In October, the company sold another pharmacy it bought in 2005, New Castlebased Long Term Rx Inc., to Omnicare for $4.2 million in cash.

Company officials noted in a September filing that they expect their pharmacy business to continue losing money “until we achieve critical mass through acquisitions and organic growth.”

But Standard has sold three pharmacy subsidiaries since August, leaving it with only two, which generate about $13 million in revenue annually, an SEC filing said.

And despite these deals, the company noted in its third-quarter SEC filing that it may not have enough money to “meet our cash requirements” absent a “significant additional cash infusion” in the next several months.

“There can be no assurance that we will ever be able to successfully develop and operate a profitable pharmacy business,” Standard stated in a September filing.

More signs of distress

A glance through Standard’s latest financials shows other troubling numbers.

The company’s assets have decreased from $49 million to $24 million since the end of last year.

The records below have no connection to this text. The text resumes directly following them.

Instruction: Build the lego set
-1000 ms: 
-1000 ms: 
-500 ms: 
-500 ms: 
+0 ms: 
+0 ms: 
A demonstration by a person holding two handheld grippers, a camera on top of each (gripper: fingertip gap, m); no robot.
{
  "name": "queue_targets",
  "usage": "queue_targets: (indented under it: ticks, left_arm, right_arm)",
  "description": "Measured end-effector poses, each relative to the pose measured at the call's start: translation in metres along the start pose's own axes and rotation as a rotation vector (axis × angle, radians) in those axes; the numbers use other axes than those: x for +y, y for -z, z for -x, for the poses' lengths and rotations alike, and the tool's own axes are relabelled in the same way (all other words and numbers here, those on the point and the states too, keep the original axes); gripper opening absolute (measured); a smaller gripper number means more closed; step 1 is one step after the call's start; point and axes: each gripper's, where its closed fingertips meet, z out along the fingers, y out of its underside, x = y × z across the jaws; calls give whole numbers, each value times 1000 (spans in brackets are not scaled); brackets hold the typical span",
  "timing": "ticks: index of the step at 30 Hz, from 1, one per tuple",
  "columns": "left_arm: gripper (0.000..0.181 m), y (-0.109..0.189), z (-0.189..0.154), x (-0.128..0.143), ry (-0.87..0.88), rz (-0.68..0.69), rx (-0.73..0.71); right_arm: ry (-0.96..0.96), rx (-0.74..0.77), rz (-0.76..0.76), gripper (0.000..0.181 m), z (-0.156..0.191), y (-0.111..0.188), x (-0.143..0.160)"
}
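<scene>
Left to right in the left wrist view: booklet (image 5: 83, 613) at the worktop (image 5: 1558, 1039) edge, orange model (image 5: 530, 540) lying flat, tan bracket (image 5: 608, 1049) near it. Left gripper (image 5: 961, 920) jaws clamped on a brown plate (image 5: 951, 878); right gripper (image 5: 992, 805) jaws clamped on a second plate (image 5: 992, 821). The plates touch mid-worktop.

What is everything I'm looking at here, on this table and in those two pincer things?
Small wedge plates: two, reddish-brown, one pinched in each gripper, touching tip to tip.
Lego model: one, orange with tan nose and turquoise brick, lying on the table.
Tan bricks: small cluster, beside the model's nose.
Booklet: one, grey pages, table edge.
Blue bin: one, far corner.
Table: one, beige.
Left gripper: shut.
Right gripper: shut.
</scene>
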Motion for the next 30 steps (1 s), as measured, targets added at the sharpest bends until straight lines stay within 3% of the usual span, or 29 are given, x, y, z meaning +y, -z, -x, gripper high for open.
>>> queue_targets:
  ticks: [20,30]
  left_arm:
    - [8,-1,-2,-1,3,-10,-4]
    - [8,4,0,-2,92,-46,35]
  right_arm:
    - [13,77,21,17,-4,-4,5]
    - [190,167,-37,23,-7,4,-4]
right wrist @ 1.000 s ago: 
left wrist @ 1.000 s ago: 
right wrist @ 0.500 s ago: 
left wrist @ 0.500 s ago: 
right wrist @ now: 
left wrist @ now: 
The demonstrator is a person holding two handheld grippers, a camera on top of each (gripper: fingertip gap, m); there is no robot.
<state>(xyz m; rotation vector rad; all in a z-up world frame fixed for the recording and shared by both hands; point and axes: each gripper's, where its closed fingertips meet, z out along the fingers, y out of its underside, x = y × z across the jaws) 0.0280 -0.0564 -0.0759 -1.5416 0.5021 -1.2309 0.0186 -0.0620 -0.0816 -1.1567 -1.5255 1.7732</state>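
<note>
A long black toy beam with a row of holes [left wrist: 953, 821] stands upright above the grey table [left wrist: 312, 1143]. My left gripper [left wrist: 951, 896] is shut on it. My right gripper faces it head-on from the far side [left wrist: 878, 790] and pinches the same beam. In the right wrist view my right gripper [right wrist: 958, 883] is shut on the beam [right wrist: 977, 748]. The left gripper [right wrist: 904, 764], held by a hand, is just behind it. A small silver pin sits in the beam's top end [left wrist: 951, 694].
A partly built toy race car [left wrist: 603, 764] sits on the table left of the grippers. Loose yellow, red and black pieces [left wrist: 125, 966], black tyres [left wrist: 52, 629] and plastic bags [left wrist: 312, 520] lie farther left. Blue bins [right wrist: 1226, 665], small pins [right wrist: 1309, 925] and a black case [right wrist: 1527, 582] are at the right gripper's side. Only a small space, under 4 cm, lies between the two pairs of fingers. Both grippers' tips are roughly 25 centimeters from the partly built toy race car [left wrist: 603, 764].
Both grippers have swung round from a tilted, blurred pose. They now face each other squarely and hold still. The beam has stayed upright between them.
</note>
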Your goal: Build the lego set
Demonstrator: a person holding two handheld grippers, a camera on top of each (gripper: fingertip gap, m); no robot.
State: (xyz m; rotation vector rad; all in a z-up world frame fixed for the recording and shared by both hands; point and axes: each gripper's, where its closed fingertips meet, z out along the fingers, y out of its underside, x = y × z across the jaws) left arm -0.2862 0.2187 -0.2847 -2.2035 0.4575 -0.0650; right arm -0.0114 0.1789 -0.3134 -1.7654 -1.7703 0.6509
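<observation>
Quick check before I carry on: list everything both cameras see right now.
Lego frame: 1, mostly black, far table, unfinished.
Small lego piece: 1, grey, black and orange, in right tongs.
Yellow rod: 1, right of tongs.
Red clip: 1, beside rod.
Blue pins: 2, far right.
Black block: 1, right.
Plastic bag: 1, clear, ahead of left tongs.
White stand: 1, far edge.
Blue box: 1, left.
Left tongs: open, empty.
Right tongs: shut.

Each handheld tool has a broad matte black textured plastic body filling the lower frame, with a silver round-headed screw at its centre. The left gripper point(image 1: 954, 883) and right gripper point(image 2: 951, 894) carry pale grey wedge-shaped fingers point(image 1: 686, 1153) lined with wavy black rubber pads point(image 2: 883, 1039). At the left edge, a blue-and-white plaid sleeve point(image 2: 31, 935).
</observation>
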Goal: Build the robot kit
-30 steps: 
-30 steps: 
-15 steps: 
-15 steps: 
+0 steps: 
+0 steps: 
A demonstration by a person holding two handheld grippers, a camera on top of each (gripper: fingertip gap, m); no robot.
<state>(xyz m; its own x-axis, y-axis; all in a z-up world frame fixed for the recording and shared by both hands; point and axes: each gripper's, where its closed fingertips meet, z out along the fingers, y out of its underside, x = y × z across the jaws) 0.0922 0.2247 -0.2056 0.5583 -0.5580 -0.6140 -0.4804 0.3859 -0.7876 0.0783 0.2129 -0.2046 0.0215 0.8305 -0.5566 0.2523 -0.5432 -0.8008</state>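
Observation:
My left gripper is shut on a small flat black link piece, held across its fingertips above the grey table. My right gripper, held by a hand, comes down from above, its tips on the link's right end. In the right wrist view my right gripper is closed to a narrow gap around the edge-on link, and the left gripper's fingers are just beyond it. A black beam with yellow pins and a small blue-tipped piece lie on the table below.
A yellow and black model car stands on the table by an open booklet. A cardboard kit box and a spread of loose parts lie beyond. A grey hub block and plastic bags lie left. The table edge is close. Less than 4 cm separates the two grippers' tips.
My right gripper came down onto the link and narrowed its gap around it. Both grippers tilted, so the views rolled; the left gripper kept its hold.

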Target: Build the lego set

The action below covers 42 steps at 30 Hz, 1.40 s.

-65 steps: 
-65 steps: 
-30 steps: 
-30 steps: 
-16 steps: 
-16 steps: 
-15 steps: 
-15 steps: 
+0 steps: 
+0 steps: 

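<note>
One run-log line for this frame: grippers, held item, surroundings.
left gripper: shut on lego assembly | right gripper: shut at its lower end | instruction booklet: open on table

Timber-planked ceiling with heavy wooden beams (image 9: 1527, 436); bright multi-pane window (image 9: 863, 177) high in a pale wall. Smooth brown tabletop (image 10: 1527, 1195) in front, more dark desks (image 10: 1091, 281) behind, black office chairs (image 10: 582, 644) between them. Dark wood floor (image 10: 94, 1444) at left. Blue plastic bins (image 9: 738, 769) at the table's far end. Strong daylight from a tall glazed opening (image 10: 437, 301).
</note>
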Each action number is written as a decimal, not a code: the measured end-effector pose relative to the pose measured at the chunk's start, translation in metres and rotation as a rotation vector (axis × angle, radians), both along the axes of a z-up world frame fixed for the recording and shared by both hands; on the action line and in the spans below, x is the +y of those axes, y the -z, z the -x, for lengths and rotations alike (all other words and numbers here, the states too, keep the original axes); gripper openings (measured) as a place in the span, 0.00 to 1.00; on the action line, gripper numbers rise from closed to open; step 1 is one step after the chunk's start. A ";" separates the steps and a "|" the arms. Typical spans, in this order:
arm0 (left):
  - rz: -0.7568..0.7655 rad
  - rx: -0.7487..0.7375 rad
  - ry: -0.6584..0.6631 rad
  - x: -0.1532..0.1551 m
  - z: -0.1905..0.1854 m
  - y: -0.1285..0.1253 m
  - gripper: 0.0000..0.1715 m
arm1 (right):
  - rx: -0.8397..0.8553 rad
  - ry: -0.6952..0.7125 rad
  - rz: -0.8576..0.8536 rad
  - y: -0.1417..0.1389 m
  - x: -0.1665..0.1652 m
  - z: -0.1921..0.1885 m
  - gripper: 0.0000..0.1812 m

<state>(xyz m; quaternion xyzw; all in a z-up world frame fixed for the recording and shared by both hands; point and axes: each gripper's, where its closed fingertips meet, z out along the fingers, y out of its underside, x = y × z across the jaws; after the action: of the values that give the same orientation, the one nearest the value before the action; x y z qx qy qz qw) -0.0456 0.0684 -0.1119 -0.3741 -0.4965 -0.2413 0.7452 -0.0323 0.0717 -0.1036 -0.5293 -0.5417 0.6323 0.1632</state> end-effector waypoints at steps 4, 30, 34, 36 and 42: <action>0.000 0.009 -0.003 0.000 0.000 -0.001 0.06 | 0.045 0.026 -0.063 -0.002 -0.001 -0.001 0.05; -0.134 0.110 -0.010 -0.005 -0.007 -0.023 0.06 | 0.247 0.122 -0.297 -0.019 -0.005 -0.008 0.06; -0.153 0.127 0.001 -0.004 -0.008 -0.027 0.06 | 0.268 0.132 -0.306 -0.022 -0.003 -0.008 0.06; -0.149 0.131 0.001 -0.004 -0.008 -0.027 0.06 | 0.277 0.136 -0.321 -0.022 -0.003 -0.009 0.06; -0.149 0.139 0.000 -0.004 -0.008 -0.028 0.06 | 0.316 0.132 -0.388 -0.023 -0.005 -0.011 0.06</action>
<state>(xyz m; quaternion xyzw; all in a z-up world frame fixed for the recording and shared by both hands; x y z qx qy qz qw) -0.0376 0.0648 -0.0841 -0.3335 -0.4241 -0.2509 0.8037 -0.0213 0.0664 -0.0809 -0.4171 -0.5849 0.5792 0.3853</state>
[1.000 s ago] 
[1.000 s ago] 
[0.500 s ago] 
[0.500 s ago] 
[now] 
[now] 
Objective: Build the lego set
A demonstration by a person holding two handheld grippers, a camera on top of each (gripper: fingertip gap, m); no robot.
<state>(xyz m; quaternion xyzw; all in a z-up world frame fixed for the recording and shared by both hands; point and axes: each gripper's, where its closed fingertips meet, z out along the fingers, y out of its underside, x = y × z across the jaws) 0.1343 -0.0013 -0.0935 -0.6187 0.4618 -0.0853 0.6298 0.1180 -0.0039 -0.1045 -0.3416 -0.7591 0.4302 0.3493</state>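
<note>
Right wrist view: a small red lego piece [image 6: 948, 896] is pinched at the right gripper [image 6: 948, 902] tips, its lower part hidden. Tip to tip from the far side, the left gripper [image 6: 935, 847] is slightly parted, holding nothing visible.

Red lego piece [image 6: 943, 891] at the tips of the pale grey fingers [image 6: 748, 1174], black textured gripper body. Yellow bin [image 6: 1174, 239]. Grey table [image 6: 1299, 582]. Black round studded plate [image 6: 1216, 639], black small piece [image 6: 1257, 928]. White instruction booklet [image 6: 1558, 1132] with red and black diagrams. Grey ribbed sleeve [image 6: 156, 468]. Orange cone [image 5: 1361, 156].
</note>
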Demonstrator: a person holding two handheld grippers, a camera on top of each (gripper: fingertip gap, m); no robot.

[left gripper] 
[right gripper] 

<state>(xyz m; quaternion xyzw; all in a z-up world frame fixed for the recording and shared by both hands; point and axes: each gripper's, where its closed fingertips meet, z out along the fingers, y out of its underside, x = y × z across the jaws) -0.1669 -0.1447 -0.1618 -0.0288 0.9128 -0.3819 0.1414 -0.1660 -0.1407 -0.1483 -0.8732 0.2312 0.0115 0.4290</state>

Liabilities have decreased as well, but at $34 million, they trump assets by $10 million.

“If this company is liquidated tomorrow, they don’t have enough assets to pay off their debt,” Will said.

Third-quarter financials also show $26 million in long-term debt. Companies typically wind up in bankruptcy when hefty debt like that is combined with Standard’s $10.7 million quarterly loss, said Steve Hopkins, an Indianapolis consultant and author of the book “Crafting Solutions for Troubled Businesses.”

He also noted that Standard brought in just $4.8 million in revenue for the quarter.

“You can’t really restructure the business without doing something to get a deferral of the debt, which is what you do in bankruptcy,” he said.

Heavy losses and high debt make bankruptcy seem inevitable, Hopkins said, unless Standard has some asset it could sell to generate a lot of revenue.

The company did sell nearly five acres of land next to its corporate headquarters in May to a company owned by former director Michael Browning. But the $1.1 million it received was poured into a loan payment.

Standard also has received loans totaling $3.3 million from Browning, a local developer. Browning had served as a Standard director until he resigned in July to avoid a conflict of interest regarding the loan, company filings state. Browning did not return calls seeking comment.

Those loans caught the attention of Randy Heron, an associate professor of finance at Indiana University’s Kelley School of Business at IUPUI.

Heron said he doesn’t follow the company, but borrowing from a former board member indicates Standard has had a hard time finding more lenders.

“Getting capital to continue operations seems to be a challenging prospect,” he said. “I would say it’s a clear indication they’re having a difficult time raising capital from public sources.”